- Work to complete
Give again, word for word, only the lines of the material below from its first line through the one that holds "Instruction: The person"; pictures stay out.

- Source material
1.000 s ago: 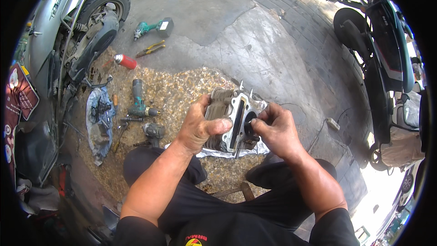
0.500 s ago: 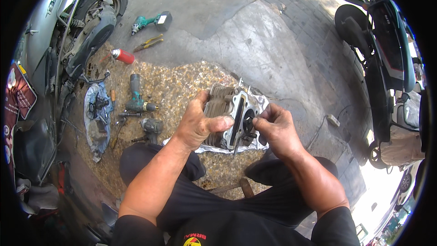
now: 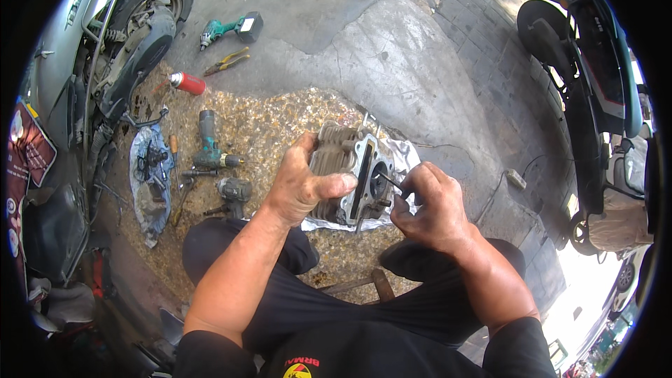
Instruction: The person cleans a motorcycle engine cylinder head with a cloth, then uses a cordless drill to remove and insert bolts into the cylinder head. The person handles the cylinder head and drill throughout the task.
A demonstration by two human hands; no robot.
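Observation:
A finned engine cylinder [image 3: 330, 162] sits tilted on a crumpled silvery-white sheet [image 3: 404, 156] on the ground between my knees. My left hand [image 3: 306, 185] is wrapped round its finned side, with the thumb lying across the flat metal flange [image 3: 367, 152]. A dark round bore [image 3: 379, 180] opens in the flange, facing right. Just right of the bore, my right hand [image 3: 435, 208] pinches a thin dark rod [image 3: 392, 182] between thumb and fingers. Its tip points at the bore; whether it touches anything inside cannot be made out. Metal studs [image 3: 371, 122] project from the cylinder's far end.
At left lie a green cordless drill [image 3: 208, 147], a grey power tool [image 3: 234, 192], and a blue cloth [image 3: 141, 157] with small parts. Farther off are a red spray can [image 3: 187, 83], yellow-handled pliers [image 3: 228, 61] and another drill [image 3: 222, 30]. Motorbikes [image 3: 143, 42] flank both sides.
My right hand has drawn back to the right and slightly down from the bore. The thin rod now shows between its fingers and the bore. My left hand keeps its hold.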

- Result of the task
1.000 s ago: 
0.500 s ago: 
now: 
Instruction: The person cleans a motorcycle engine cylinder head with a cloth, then uses a cordless drill to remove and insert bolts into the cylinder head. The person handles the cylinder head and drill throughout the task.

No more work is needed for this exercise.